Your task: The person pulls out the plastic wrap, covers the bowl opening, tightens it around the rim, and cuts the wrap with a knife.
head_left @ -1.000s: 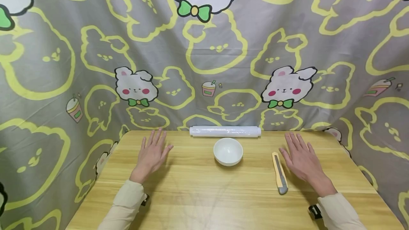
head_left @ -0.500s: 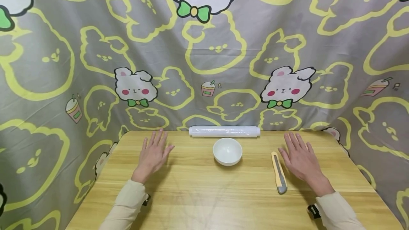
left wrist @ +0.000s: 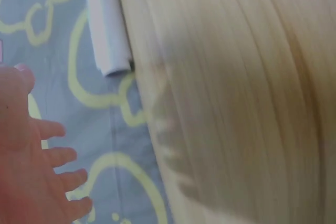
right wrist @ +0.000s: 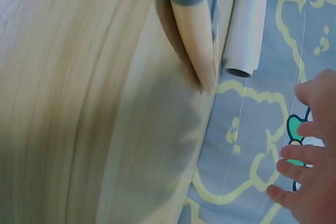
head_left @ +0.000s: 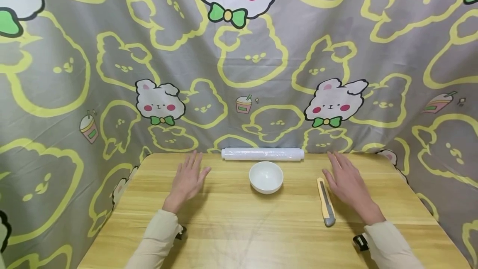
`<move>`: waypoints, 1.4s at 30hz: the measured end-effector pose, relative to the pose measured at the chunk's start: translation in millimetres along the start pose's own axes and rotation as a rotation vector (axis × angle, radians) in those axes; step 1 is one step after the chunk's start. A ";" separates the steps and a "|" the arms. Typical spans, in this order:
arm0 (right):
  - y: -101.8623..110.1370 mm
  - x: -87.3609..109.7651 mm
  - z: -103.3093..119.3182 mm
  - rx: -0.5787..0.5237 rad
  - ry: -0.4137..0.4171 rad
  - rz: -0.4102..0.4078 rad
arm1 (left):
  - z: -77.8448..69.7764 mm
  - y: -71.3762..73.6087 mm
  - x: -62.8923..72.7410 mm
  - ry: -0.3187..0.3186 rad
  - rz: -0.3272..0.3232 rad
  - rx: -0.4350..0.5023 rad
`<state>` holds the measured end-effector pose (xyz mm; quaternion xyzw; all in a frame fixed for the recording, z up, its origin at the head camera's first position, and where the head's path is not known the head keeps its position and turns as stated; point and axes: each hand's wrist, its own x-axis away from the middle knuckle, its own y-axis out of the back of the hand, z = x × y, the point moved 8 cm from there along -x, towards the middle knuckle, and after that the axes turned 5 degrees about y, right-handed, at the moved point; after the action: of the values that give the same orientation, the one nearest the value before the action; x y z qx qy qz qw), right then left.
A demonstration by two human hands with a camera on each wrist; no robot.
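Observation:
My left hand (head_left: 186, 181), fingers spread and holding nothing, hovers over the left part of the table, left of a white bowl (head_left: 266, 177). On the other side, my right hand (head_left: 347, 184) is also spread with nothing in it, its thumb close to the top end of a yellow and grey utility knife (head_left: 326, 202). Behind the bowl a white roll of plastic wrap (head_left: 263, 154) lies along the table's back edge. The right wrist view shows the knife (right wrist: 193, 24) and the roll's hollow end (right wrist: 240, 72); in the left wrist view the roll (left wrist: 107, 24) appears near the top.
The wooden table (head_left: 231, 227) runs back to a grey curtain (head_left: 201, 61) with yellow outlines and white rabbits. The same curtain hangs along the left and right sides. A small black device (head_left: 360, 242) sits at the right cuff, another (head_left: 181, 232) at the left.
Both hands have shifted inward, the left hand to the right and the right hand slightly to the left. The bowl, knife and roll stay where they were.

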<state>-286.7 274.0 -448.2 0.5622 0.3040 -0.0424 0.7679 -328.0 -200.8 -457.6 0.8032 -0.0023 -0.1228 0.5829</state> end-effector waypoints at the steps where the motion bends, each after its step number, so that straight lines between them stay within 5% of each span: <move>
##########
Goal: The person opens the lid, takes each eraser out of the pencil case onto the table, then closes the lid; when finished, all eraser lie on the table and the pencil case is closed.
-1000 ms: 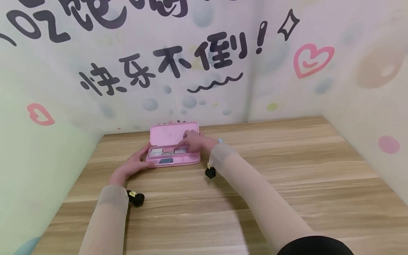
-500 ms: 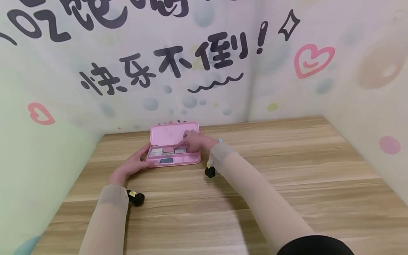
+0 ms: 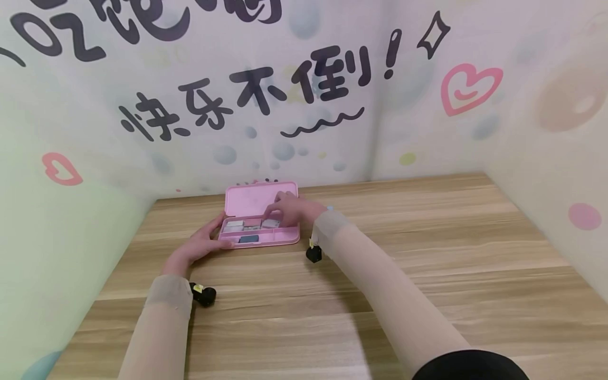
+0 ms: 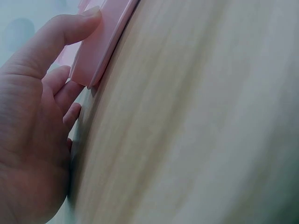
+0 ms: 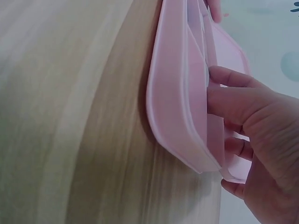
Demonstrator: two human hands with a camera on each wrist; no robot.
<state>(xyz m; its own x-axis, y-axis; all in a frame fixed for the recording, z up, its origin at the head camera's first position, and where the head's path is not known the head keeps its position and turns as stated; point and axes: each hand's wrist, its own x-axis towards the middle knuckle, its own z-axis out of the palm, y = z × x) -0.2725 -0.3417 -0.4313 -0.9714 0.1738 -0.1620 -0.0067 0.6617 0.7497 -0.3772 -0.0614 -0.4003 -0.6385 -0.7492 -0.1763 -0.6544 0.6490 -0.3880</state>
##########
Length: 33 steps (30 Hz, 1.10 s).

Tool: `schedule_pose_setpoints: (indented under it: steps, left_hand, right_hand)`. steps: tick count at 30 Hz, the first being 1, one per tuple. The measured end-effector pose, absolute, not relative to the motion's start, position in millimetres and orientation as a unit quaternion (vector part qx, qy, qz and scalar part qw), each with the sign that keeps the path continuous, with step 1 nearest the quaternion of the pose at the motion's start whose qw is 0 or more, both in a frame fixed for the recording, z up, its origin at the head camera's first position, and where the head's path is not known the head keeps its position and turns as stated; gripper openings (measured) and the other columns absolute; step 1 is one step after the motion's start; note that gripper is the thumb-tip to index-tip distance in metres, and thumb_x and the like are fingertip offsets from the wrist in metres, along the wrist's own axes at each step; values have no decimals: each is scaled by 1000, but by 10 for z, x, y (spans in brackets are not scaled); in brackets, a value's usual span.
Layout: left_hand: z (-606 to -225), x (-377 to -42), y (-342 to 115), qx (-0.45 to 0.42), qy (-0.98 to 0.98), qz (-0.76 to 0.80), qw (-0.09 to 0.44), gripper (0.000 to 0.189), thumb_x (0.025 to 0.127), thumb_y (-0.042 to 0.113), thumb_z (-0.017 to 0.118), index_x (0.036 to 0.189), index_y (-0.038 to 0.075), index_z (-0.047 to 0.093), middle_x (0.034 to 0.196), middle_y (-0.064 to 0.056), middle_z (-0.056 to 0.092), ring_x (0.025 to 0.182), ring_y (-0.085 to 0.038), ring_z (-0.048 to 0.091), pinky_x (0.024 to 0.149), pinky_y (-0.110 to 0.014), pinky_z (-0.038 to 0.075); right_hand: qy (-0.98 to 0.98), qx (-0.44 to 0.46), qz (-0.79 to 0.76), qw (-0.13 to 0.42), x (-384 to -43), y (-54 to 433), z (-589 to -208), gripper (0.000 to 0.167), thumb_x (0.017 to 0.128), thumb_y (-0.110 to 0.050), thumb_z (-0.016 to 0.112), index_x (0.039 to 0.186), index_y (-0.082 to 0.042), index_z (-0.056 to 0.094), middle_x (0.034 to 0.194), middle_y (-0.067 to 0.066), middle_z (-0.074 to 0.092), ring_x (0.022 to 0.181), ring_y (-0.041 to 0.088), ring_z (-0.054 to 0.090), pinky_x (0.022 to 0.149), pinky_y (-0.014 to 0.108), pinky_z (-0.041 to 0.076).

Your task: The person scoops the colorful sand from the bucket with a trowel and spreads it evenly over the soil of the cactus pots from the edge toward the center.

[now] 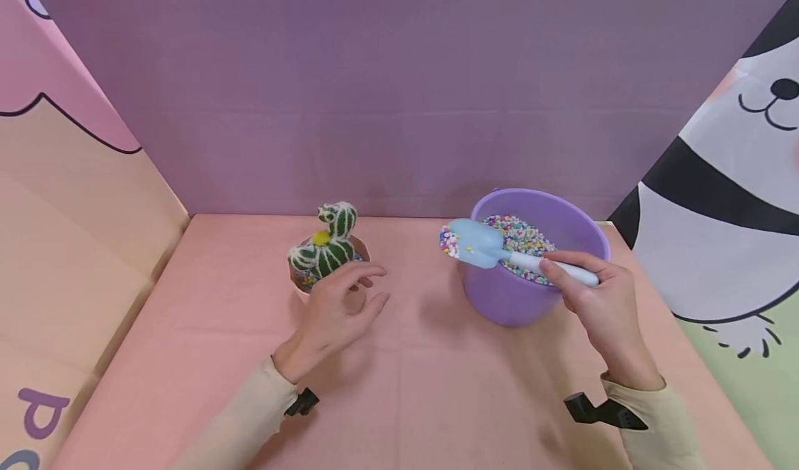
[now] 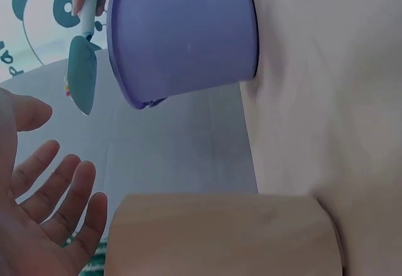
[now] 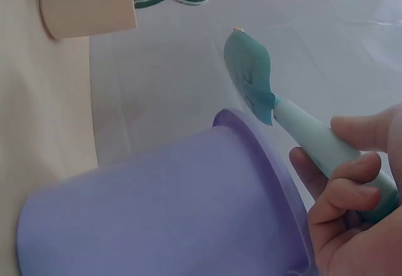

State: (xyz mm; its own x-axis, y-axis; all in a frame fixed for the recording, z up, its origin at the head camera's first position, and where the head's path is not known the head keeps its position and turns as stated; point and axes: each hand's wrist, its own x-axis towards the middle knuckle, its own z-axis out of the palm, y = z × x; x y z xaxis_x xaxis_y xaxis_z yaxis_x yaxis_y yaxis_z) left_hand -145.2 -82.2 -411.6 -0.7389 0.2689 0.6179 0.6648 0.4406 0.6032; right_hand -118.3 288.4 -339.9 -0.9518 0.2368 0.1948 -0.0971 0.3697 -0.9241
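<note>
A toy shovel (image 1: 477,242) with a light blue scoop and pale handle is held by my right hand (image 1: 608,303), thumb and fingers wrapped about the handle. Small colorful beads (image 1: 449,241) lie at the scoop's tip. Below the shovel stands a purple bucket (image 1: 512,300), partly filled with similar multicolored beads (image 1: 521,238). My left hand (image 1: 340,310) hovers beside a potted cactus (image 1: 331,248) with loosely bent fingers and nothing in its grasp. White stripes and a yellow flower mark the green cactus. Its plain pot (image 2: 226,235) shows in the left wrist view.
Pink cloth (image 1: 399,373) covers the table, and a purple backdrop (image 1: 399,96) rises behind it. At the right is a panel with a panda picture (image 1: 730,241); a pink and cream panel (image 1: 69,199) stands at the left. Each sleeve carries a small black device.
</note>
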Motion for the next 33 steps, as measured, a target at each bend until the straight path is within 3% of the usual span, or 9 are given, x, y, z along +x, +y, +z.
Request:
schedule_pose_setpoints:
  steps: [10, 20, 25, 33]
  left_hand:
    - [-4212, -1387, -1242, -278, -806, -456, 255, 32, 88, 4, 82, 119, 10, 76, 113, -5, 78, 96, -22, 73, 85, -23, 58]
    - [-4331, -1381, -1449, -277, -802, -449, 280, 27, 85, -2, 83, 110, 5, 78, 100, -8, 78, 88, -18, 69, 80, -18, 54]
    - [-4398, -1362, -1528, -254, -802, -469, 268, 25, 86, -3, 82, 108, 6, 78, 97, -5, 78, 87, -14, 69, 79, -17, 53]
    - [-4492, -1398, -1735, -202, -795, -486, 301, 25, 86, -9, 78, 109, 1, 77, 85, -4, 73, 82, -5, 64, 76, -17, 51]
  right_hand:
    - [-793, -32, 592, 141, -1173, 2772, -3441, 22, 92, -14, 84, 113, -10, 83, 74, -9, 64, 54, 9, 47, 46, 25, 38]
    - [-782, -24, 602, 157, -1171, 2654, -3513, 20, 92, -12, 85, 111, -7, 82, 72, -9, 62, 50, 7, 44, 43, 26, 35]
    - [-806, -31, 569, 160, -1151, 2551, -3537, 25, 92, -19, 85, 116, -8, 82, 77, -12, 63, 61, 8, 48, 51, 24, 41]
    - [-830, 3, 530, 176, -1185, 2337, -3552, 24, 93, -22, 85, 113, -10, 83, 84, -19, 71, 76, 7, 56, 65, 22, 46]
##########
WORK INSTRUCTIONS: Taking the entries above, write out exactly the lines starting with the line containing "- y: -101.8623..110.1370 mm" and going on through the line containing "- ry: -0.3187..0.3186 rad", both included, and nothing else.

ANSWER SECTION:
  - y: -101.8623..110.1370 mm
  - x: -87.3609..109.7651 mm
  - z: -103.3093..119.3182 mm
  - rx: -0.5787..0.5237 rad
  - ry: -0.4137..0.4171 rad
  - rz: -0.4102..0.4078 rad
arm1 (left):
  - z: -77.8448..69.7764 mm
  - y: -71.3762..73.6087 mm
  - x: -62.8923..72.7410 mm
  - ry: -0.3187..0.3186 rad

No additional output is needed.